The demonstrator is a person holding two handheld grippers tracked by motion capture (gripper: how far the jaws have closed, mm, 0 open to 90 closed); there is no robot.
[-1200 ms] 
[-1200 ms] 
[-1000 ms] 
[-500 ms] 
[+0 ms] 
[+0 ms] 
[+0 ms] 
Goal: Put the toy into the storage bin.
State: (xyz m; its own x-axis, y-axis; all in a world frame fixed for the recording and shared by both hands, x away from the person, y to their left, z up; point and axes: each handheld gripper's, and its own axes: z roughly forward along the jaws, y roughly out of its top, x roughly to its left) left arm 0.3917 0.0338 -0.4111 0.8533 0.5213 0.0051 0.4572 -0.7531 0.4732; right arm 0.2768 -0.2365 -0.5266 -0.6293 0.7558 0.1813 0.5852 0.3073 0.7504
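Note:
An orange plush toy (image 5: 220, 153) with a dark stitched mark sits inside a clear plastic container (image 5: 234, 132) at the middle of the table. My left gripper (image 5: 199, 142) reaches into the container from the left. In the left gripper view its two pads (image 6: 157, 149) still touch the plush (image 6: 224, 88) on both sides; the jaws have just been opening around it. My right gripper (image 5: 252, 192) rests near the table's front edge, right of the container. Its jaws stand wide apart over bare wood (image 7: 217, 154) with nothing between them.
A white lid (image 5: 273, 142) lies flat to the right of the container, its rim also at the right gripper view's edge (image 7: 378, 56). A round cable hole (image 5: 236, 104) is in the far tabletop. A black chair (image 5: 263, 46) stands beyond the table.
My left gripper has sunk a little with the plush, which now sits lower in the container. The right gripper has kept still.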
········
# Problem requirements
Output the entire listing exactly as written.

# Answer to this exercise
The demonstrator is a person holding two handheld grippers tracked by motion capture (gripper: how far the jaws have closed, mm, 0 open to 90 closed); there is no robot.
[-1200 ms] 
[-1200 ms] 
[-1000 ms] 
[-500 ms] 
[+0 ms] 
[+0 ms] 
[+0 ms] 
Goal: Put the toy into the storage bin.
State: (xyz m; its own x-axis, y-axis; all in a world frame fixed for the recording and shared by both hands, x away from the person, y to their left, z up; point and axes: each handheld gripper's, and its own axes: z roughly forward along the jaws, y roughly out of its top, x roughly to its left) left arm 0.3917 0.0338 -0.4111 0.8533 0.5213 0.0051 0.4572 -0.7531 0.4732; right arm 0.2768 -0.2365 -0.5266 -0.6293 0.7558 0.1813 0.5852 0.3073 0.7504
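Note:
An orange plush toy (image 5: 220, 153) with a dark stitched mark sits inside a clear plastic container (image 5: 234, 132) at the middle of the table. My left gripper (image 5: 199, 142) reaches into the container from the left. In the left gripper view its two pads (image 6: 157, 149) still touch the plush (image 6: 224, 88) on both sides; the jaws have just been opening around it. My right gripper (image 5: 252, 192) rests near the table's front edge, right of the container. Its jaws stand wide apart over bare wood (image 7: 217, 154) with nothing between them.
A white lid (image 5: 273, 142) lies flat to the right of the container, its rim also at the right gripper view's edge (image 7: 378, 56). A round cable hole (image 5: 236, 104) is in the far tabletop. A black chair (image 5: 263, 46) stands beyond the table.
My left gripper has sunk a little with the plush, which now sits lower in the container. The right gripper has kept still.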

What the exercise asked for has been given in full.